Task to carry out: Extract, unchanged, each line of the listing below from its first line through the line that contains "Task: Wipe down", inclusive, and nothing else.

[[ Stored data open ]]

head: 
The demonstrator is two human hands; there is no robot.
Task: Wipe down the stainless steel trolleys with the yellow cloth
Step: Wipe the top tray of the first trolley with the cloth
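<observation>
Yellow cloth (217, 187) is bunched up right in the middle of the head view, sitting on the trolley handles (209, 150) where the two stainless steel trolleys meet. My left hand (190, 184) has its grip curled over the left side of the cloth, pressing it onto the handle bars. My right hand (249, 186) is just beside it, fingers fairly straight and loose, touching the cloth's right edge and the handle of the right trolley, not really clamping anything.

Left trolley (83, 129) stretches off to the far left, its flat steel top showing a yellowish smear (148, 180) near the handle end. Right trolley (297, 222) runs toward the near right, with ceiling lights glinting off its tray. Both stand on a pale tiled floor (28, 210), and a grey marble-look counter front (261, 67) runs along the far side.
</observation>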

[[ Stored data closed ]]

Written response:
head: 
The demonstrator is two human hands; there is no robot.
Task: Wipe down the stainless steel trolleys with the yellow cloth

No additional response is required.